What you are asked to do: Look through the data below for the line with "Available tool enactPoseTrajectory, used" and the line with "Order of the", then output those two and all lines in between, exactly as written.

Information:
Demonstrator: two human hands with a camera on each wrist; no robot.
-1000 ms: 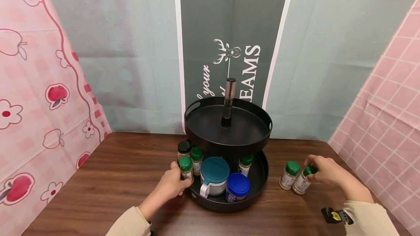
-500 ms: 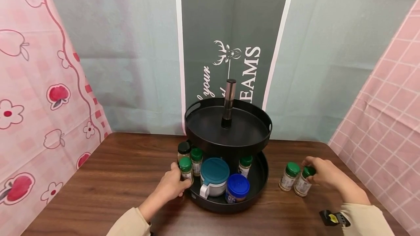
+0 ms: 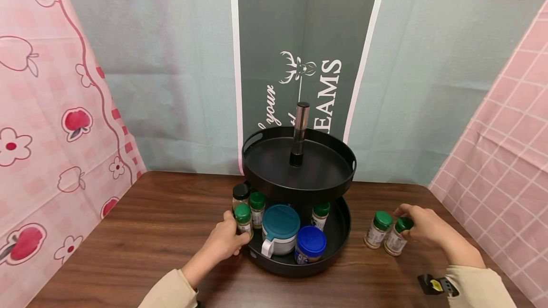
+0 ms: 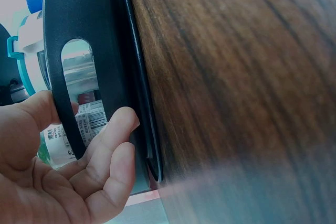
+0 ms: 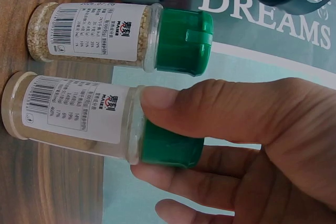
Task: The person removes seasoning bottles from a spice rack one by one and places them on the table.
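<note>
At the left edge of the black two-tier turntable's lower tray [image 3: 282, 270], my left hand [image 3: 220, 240] holds a green-capped spice jar [image 3: 245, 228] between thumb and fingers. The left wrist view shows the thumb behind the tray rim [image 4: 55, 51] and other fingertips outside it, the jar's label partly hidden. On the right, my right hand [image 3: 424, 226] pinches the green cap of another spice jar [image 5: 73, 109], which holds fine tan powder and stands upright on the table. Right beside it stands a matching jar [image 5: 94, 35] with coarser grains.
In the lower tray are a black-capped jar [image 3: 240, 195], two more green-capped jars [image 3: 257, 208], a teal-lidded white container [image 3: 280, 225] with a handle and a blue-lidded jar [image 3: 310, 244]. The upper tray [image 3: 274, 165] overhangs them. Curtains stand behind and at both sides.
My right hand and the jar it pinches have shifted slightly, the jar's base moving a little right so it stands straighter. The left hand has kept its place.
</note>
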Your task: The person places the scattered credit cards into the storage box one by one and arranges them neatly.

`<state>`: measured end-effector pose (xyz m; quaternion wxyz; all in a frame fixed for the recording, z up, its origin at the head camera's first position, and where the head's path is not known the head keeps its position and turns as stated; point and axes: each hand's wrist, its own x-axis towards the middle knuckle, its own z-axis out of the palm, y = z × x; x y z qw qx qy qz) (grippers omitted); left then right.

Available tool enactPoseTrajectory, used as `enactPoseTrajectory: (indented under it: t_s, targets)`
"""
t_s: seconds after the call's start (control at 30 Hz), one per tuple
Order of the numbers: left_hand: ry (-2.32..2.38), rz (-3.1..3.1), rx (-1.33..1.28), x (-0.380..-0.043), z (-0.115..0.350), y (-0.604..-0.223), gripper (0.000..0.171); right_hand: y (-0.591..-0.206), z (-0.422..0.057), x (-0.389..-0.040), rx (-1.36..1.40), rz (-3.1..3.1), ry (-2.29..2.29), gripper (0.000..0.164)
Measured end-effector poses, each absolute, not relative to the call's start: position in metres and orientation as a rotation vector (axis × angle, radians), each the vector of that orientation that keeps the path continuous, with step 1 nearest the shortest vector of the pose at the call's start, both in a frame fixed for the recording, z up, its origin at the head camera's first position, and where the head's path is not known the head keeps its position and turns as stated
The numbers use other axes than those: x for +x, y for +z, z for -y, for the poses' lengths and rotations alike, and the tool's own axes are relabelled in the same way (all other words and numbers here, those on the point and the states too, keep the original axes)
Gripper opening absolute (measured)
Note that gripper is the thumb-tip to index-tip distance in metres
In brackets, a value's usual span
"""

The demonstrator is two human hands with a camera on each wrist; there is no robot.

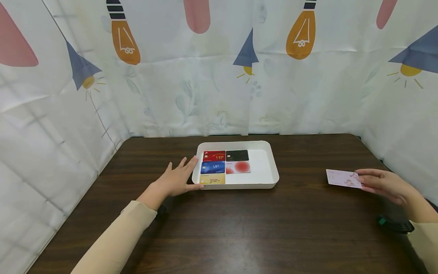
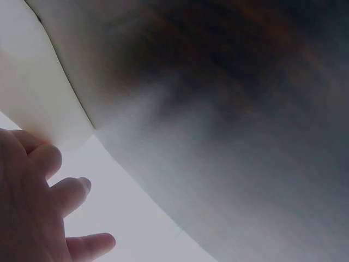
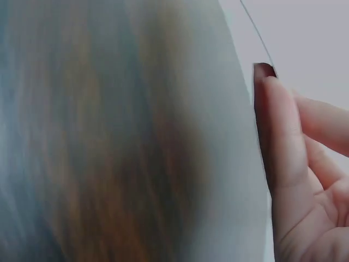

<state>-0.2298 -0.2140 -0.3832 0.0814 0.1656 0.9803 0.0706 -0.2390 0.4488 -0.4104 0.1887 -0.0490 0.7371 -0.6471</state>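
Observation:
My right hand [image 1: 386, 184] pinches a pale pink card [image 1: 343, 179] between thumb and fingers, held over the right side of the table. In the right wrist view the fingers [image 3: 286, 136] are close together and the card's face cannot be made out. My left hand [image 1: 174, 180] touches the left side of a white tray [image 1: 263, 163] with its fingers spread. Inside the tray's left part lie a red VIP card [image 1: 214, 156], a black card [image 1: 237, 155], a blue VIP card [image 1: 213, 167], a white card with red circles [image 1: 237, 167] and a gold card [image 1: 212, 179].
The tray stands on a dark wooden table [image 1: 239, 224], towards its far edge. A white patterned curtain [image 1: 212, 95] hangs behind the table and along both sides. A dark wrist strap [image 1: 398, 226] is on my right wrist.

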Motion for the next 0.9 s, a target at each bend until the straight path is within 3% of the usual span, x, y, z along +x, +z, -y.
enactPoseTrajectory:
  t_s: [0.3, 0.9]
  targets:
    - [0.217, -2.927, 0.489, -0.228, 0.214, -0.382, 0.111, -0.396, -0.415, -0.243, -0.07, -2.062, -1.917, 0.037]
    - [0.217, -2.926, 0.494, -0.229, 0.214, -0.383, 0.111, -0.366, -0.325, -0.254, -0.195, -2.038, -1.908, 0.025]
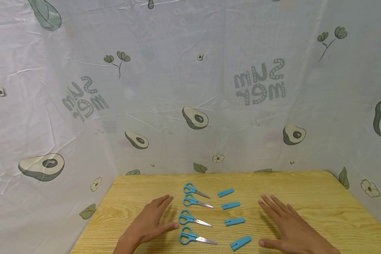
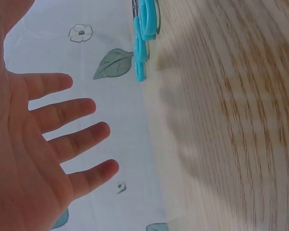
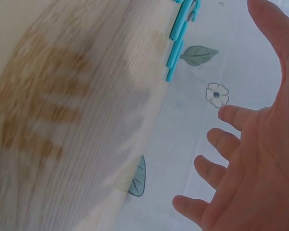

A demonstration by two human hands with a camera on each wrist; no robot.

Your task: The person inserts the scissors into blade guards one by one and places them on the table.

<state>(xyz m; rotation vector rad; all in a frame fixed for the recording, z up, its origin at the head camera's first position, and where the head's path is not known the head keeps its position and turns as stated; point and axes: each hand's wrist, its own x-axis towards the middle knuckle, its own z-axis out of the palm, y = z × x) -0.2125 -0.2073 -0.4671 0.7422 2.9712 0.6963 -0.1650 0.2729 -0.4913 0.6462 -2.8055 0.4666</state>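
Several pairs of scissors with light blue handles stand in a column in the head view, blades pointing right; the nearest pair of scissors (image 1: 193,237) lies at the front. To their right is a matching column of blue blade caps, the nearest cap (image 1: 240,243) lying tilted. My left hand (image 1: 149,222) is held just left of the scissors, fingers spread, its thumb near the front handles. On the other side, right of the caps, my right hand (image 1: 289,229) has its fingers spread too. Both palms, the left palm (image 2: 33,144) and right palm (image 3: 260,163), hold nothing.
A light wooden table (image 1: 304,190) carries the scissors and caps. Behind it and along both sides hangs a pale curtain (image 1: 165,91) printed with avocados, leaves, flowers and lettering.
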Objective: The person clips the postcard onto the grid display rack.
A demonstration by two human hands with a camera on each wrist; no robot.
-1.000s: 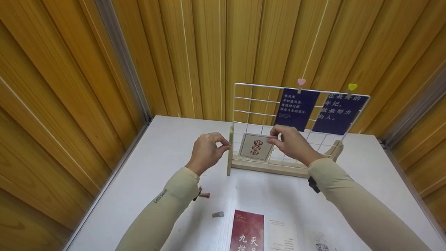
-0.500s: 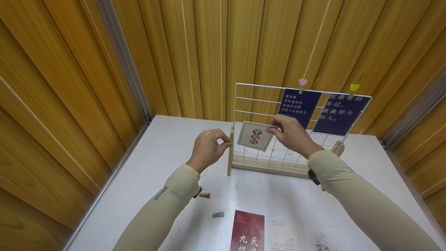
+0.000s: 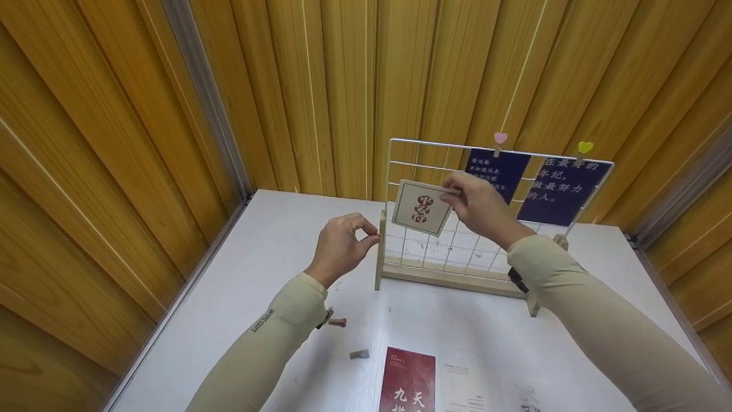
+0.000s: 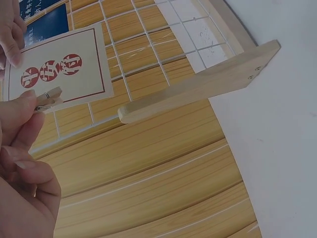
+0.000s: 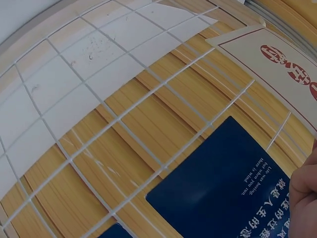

Exercise solution:
Available tool enactPoseTrajectory, used as `enactPoseTrajectory: (indented under it: t_s, targets)`
"""
t_s: seconds after the call's start (control at 30 Hz), one per tuple
Order of the numbers: left_hand: ry (-2.32..2.38), rz (-3.1..3.1), rx (-1.33..1.28), x (-0.380..-0.043), z (-0.115..0.350), y (-0.604..-0.223), gripper (0.000..0.171); right_hand: y (-0.591..-0.206), z (-0.422..0.057), x (-0.389..-0.040), rx (-1.36..1.40), rz (-3.1..3.1), ry (-2.29..2.29), gripper (0.000..0.164)

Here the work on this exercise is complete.